| What to work on |
Repeat what the lines below say, word for word, and skip every image.

| Information shown |
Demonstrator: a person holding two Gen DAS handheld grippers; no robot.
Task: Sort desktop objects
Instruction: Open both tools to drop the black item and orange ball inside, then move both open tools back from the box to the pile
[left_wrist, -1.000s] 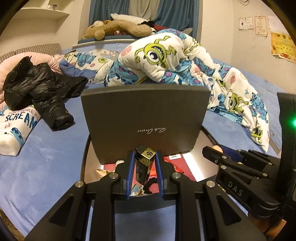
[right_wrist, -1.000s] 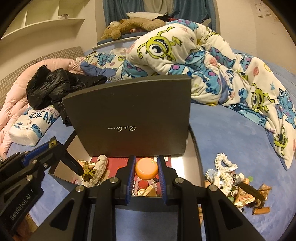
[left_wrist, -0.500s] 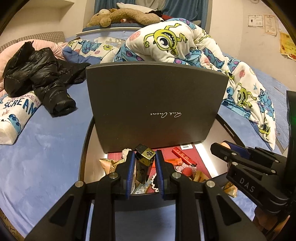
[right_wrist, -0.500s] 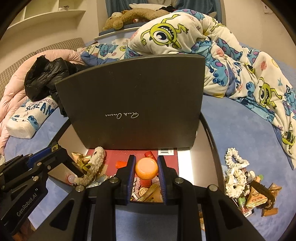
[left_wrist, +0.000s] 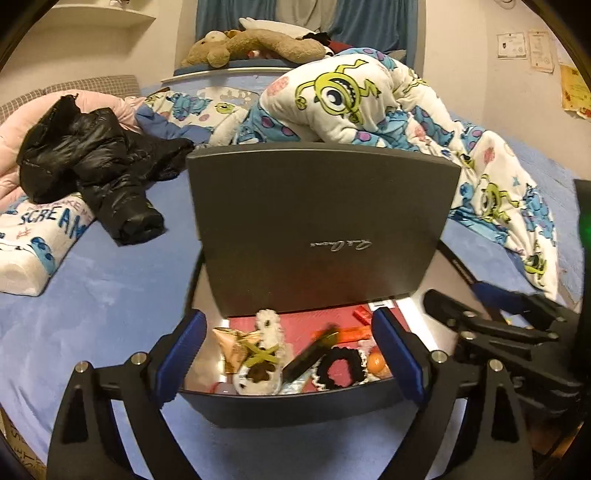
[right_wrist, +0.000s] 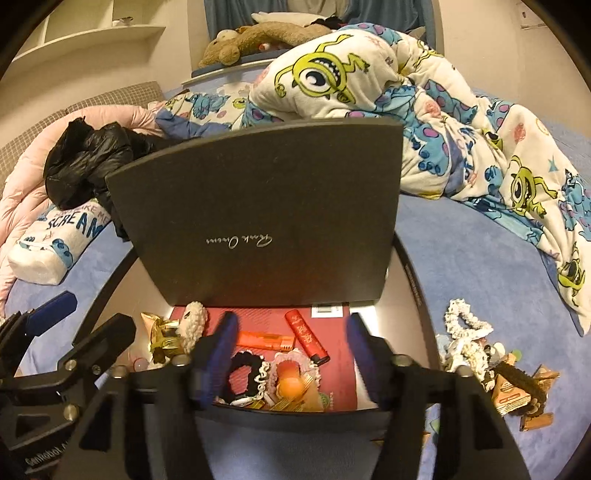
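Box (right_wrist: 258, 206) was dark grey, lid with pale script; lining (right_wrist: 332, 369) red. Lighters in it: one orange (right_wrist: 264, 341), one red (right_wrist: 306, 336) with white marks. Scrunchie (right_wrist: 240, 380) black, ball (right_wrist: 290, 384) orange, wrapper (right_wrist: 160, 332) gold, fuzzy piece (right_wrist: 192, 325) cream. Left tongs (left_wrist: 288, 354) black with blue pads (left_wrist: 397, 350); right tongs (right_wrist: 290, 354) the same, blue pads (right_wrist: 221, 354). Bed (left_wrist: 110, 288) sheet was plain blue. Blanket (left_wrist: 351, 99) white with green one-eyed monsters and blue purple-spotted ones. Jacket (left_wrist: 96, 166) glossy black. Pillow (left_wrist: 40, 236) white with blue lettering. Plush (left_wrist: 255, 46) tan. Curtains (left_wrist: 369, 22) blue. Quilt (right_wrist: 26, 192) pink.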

| Reply to the exercise |
Demonstrator: a person holding two Gen DAS handheld grippers; no robot.
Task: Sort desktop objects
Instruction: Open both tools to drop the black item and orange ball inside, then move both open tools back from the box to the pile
[left_wrist, -1.000s] 
[right_wrist, -1.000s] 
[left_wrist, -0.500s] 
[right_wrist, -0.500s] 
[left_wrist, +0.000s] 
[right_wrist, +0.000s] 
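Box (right_wrist: 258, 206) was dark grey, lid with pale script; lining (right_wrist: 332, 369) red. Lighters in it: one orange (right_wrist: 264, 341), one red (right_wrist: 306, 336) with white marks. Scrunchie (right_wrist: 240, 380) black, ball (right_wrist: 290, 384) orange, wrapper (right_wrist: 160, 332) gold, fuzzy piece (right_wrist: 192, 325) cream. Left tongs (left_wrist: 288, 354) black with blue pads (left_wrist: 397, 350); right tongs (right_wrist: 290, 354) the same, blue pads (right_wrist: 221, 354). Bed (left_wrist: 110, 288) sheet was plain blue. Blanket (left_wrist: 351, 99) white with green one-eyed monsters and blue purple-spotted ones. Jacket (left_wrist: 96, 166) glossy black. Pillow (left_wrist: 40, 236) white with blue lettering. Plush (left_wrist: 255, 46) tan. Curtains (left_wrist: 369, 22) blue. Quilt (right_wrist: 26, 192) pink.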

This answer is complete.